This review contains spoilers for the pilot only.
SHOWTIME’s latest series is ON BECOMING A GOD IN CENTRAL FLORIDA. Set near Orlando in the early 1990s, the series follows a widow whose husband invested heavily in a pyramid scheme, leaving her deeply in debt and desperate to support herself and baby. Can she navigate manipulative individuals and become the most conniving of them all? Or can she escape this life and find normalcy?
ON BECOMING A GOD IN CENTRAL FLORIDA feels very familiar to those of us who have been around a few decades. Amway and other multi-level marketing companies had a big boom awhile back, and some are still around today. There’s also something very specific about the place and time, perhaps more recognizable from pop culture and shared references than reality itself.

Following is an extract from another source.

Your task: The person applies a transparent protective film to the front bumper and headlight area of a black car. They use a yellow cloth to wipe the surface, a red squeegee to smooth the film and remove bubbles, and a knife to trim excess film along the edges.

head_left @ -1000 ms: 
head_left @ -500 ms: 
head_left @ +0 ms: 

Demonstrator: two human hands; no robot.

Which does not mean the show is a parody of anything. That’s what it might seem at first glance, but it’s far too nuanced, layered, and relatable to dismiss it as just that. The parts referenced above are the comedy part of the premise, but there’s also a deep infusion of drama present.
Chief among the driving emotion is protagonist, Krystal Stubbs (Kirsten Dunst, Fargo, Bring It On). Krystal is grief-stricken and furious at her husband, Travis (Alexander Skarsgard, Big Little Lies), in almost equal parts. This is a man she really loved, but who committed terrible betrayals. This dichotomy is present in Krystal’s interactions with others, bouncing back and forth between being a compassionate friend to co-worker Ernie (Mel Rodriguez, Last Man On Earth), and being a con woman trying to get people to support her financially. She does both very well.
Krystal isn’t Walter White, profiting off the misfortune of others without caring who she hurts. She does show potential signs of such a persona, sure, but we see her desperation as a driving factor that is at times tempered by other motivations. Can we truly villainize someone who has been put in such a bad situation and just needs to be able to afford food and shelter again?
Other characters are less likeable. While the man who duped Travis, Cody (Theodore Pellerin, Genesis), is charming, he’s also fully concerned about himself, only being generous when it benefits him. But is this the folly of youth, achieving something and trying hard not to lose it, allowing oneself to be blinded to those around them because they lack experience? Leader of the whole scheme, Obie Gabeau II (Ted Levine, Monk), seems in a similar vein, hijacking a funeral to protect his business interests, sans the excuses.
But then we’ve got Ernie and his wife, Bets (sing-songwriter Beth Ditto), seemingly sweet and caring neighbors. They aren’t the two-dimensional model of that, despite their naivety; Ernie has already shown hints of mental issues at least partially sparked by an unreasonable boss (Usman Ally, Veep) that will likely pay off down the road. But they do balance the darker aspects of the show.
Heck, even Travis isn’t easy to write off. Yes, he should have communicated with his wife more and not gambled so much of their life away. And yet, the clips of Obie’s tapes that we hear provide insight to how an otherwise reasonable man could be led astray, convinced that what he was doing would pay off big for his family. Travis thinks he’s doing the right thing, and as wrong as he is, his intentions are not bad.
Watching the next few episodes, this is definitely a long-arcing series. So much of what the characters are going through will take quite awhile to play out, and there’s no clear end. Which isn’t an issue, because the characters are complex and interesting, and of course, very well-acted. The show is funny and moving, and it makes a viewer think and consider other perspectives. Yet, it can be taken at face value as entertaining, too, so it doesn’t make you feel like you have to think too hard, even if you’ll be doing so anyway.
ON BECOMING A GOD IN CENTRAL FLORIDA is excellent. I hope you give it a chance. It is currently airing Sunday evenings on Showtime.